» **Data excerpt**
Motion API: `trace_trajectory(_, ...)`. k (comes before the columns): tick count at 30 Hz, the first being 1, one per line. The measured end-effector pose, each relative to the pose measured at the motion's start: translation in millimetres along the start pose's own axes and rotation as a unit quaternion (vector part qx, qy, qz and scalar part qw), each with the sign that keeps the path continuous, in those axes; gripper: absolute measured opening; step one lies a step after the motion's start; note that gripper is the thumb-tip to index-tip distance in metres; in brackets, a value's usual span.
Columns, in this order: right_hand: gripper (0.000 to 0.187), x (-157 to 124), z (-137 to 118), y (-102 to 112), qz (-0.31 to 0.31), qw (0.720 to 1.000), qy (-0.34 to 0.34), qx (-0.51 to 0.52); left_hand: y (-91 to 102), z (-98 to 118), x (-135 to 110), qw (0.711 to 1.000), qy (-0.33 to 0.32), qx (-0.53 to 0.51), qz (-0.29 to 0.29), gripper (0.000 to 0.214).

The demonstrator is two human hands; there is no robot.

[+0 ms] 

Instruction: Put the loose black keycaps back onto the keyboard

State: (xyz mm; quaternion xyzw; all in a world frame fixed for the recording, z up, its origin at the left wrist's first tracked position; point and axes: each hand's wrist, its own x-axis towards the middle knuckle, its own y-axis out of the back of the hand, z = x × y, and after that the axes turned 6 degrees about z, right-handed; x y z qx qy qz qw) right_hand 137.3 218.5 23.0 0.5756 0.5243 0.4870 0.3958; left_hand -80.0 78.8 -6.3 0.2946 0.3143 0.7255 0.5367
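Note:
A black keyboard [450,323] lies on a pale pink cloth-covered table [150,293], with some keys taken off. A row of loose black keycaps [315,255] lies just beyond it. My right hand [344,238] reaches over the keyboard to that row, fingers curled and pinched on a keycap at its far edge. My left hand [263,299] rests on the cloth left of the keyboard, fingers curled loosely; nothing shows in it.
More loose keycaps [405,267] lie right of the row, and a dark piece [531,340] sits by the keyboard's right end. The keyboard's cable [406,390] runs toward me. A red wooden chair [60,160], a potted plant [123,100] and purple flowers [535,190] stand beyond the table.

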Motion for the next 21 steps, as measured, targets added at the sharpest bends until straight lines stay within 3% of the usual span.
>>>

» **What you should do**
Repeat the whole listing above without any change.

» **Finished exercise**
Motion API: `trace_trajectory(_, ...)`. k (comes before the columns): tick count at 30 Hz, the first being 1, one per line. The measured end-effector pose, each relative to the pose measured at the motion's start: translation in millimetres along the start pose's own axes and rotation as a unit quaternion (vector part qx, qy, qz and scalar part qw), each with the sign that keeps the path continuous, in those axes; gripper: absolute measured opening; step one lies a step after the motion's start; note that gripper is the thumb-tip to index-tip distance in metres; in brackets, a value's usual span.
Columns, in this order: right_hand: gripper (0.000 to 0.187), x (-157 to 124), z (-137 to 118), y (-102 to 112), qz (-0.31 to 0.31), qw (0.720 to 1.000), qy (-0.34 to 0.34), qx (-0.51 to 0.52); left_hand: y (-91 to 102), z (-98 to 118), x (-135 to 110), qw (0.711 to 1.000), qy (-0.33 to 0.32), qx (-0.53 to 0.51), qz (-0.29 to 0.29), gripper (0.000 to 0.214).

The demonstrator is two human hands; there is no robot.

[+0 ms] 

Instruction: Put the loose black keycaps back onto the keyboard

State: (xyz mm; quaternion xyzw; all in a world frame fixed for the recording, z up, its origin at the left wrist's first tracked position; point and axes: each hand's wrist, its own x-axis towards the middle knuckle, its own y-axis out of the back of the hand, z = x × y, and after that the axes turned 6 degrees about z, right-handed; x y z qx qy qz qw) right_hand 137.3 218.5 23.0 0.5756 0.5243 0.4870 0.3958; left_hand -80.0 78.8 -6.3 0.2946 0.3143 0.7255 0.5367
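Note:
A black keyboard [450,323] lies on a pale pink cloth-covered table [150,293], with some keys taken off. A row of loose black keycaps [315,255] lies just beyond it. My right hand [344,238] reaches over the keyboard to that row, fingers curled and pinched on a keycap at its far edge. My left hand [263,299] rests on the cloth left of the keyboard, fingers curled loosely; nothing shows in it.
More loose keycaps [405,267] lie right of the row, and a dark piece [531,340] sits by the keyboard's right end. The keyboard's cable [406,390] runs toward me. A red wooden chair [60,160], a potted plant [123,100] and purple flowers [535,190] stand beyond the table.
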
Motion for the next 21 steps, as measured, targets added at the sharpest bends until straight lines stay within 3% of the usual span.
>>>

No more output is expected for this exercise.